Human activity recognition (HAR) technology that analyzes data acquired from various types of sensing devices, including wearable sensors and vision sensors, is getting considerable attention in the field of Artificial Intelligence (AI) driven healthcare systems. Human activities can be used to provide remote healthcare solutions by identifying particular movements such as falls, gait, and breathing disorders. HAR healthcare system can allow people to live more independent lifestyles and still have the safety of being monitored if more direct care is needed. Thanks to the development of machine learning technology, many machine learning methods have been employed in human activity recognition systems in healthcare. However, this field still faces many technical challenges. Some challenges are shared with other pattern recognition fields, such as a limited number of labeled data, while other challenges are unique to sensor-based activity recognition in healthcare and require dedicated methods for real-life healthcare applications, such as data noise of sensor factors in the data collection process.
In this dissertation, we start with the challenges of healthcare-oriented HAR systems and summarize the challenge-related machine learning approaches. To overview HAR healthcare applications with wearable sensors, we cover essential components of designing HAR healthcare systems, including sensor factors (e.g., type, number, and placement location), AI model selection (e.g., classical machine learning models versus deep learning models), and feature engineering.

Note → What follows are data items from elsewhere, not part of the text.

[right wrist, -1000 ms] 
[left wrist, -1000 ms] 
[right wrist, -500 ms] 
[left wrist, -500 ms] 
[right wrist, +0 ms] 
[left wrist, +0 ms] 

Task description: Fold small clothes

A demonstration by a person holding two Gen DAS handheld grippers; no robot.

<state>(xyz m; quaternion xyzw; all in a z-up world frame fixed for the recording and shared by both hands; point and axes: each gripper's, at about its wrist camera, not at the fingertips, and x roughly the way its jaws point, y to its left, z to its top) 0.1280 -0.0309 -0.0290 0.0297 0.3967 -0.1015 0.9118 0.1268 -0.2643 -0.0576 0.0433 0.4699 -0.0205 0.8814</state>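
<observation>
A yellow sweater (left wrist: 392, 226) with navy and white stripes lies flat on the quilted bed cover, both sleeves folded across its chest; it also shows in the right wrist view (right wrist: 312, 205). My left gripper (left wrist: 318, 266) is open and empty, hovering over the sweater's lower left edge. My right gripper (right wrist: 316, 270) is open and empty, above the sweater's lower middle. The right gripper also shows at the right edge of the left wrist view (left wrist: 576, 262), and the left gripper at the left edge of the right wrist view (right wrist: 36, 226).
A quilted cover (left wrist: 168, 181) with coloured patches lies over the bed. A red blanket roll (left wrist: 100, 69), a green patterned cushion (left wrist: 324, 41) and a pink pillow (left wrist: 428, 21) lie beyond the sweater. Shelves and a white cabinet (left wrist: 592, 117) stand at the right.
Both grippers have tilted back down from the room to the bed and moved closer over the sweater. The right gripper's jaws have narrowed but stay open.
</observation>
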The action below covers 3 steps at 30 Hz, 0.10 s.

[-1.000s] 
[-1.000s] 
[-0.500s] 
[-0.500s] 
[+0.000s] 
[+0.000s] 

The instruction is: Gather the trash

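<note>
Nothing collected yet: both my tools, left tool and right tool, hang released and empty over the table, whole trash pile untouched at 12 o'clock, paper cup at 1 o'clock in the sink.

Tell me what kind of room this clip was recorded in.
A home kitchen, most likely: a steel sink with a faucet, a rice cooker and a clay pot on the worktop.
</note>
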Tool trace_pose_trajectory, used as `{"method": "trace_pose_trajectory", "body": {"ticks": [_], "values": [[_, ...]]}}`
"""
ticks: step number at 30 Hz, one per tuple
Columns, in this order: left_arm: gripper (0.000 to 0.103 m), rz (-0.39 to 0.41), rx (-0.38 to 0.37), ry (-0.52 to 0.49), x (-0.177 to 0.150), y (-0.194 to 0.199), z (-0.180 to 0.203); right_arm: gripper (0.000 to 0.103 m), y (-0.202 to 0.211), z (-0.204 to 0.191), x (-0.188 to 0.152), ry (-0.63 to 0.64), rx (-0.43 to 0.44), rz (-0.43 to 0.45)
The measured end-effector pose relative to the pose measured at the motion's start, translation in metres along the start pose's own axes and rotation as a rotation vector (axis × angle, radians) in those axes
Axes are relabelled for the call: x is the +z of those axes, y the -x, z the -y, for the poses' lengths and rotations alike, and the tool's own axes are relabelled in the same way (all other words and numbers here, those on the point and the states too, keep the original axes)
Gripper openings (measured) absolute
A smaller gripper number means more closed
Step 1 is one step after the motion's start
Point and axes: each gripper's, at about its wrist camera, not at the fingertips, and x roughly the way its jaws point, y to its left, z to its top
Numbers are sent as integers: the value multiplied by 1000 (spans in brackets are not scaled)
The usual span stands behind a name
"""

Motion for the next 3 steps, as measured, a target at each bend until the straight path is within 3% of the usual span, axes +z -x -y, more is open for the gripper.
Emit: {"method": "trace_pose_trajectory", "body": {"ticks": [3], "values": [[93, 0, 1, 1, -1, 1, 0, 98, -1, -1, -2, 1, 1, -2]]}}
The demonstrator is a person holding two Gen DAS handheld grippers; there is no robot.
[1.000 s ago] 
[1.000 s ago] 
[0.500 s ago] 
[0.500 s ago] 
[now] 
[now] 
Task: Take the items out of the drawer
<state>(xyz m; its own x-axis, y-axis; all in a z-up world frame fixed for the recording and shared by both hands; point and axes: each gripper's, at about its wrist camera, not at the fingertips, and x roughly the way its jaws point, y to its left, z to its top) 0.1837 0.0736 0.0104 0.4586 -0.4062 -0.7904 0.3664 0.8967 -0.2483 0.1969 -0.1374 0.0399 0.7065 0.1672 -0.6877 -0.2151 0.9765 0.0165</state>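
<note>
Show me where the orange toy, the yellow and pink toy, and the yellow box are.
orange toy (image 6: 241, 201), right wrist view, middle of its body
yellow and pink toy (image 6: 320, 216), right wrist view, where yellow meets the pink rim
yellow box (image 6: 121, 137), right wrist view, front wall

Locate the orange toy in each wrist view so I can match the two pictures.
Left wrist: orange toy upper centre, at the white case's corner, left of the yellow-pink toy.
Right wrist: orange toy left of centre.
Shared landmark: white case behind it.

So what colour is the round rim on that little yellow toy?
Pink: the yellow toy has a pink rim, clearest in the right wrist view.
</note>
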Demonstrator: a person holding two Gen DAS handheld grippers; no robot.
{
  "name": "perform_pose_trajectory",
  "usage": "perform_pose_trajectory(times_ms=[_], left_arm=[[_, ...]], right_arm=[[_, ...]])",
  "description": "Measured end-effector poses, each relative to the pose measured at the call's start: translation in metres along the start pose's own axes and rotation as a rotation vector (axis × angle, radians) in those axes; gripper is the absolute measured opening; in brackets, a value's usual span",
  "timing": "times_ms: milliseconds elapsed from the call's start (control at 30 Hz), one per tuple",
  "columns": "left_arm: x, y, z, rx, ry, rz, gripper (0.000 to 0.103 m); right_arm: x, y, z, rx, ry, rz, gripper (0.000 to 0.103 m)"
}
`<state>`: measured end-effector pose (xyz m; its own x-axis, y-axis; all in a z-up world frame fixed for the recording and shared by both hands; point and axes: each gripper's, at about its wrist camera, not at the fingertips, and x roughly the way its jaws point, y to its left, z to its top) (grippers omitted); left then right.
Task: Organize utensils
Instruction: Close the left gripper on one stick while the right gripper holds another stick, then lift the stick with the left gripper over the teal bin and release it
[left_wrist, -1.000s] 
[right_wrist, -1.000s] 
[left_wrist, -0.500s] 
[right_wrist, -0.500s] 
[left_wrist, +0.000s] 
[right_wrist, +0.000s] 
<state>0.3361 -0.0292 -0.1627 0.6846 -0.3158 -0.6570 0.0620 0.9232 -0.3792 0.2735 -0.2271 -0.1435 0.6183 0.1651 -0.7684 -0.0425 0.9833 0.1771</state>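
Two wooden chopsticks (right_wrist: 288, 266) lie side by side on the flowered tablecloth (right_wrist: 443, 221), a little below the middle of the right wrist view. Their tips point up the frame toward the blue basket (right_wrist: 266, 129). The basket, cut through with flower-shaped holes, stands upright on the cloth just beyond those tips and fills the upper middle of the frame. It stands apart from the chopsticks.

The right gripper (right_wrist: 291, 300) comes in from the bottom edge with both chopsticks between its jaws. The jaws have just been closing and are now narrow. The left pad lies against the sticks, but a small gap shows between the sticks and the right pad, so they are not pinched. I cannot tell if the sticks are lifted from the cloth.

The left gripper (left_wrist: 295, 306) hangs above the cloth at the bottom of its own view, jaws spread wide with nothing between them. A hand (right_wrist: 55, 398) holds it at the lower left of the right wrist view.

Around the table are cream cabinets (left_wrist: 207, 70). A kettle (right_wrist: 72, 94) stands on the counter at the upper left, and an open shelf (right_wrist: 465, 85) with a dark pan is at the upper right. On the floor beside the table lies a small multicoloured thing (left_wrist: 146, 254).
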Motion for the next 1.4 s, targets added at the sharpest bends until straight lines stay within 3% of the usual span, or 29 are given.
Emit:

Next, we present a new healthcare application of HAR, that is, Early Mobility Activity (EMA) recognition for Intensive Care Unit (ICU) patients, to illustrate the system design of HAR applications for healthcare. We identify insensitive wearable sensor orientation features and propose a segment voting process to improve the model accuracy and stability.
We further apply the state-of-the-art vision sensor-based HAR approaches in healthcare. We present a healthcare system (BWCNN) to use eye blinks to communicate with the outside world for Amyotrophic Lateral Sclerosis (ALS) patients. The system uses a Convolutional Neural Network (CNN) to predict the eyes' state, which is used to find the blinking pattern.
Then, we propose a MASTAF that can quickly learn from a few examples efficiently to solve the limited number of video samples in real-life HAR applications, a common challenge shared with computer vision. MASTAF takes input from a general video spatial and temporal representation,e.g., using 2D CNN, 3D CNN, and video Transformer. Then, to make the most of such representations, we use self- and cross-attention models to highlight the critical spatio-temporal region to increase the inter-class distance and decrease the intra-class distance. Last, MASTAF applies a lightweight fusion network and the nearest neighbor classifier to classify each query video. We demonstrate that MASTAF improves the state-of-the-art performance on three few-shot HAR video benchmarks.
Last, we present Multimodal Masked Autoencoders-Based One-Shot Learning (Mu-MAE), which represents a significant advancement in the field of HAR using multimodal sensors. Addressing the challenges posed by labor-intensive data collection and reliance on external pretrained models, MU-MAE introduces a synchronized masking strategy tailored for wearable sensors, coupled with a multimodal masked autoencoder architecture. This innovative approach compels the networks to capture more meaningful spatiotemporal features, facilitating effective self-supervised pretraining without the need for additional data. Furthermore, MU-MAE leverages the representations extracted from multimodal masked autoencoders to enhance cross-attention fusion, which highlights critical spatiotemporal features across different modalities while emphasizing differences between activity classes. Through comprehensive evaluations on MMAct one-shot classification datasets, MU-MAE demonstrates superior performance, achieving up to an 80.17% accuracy for five-way one-shot multimodal classification, thus establishing itself as a state-of-the-art solution in HAR for healthcare applications.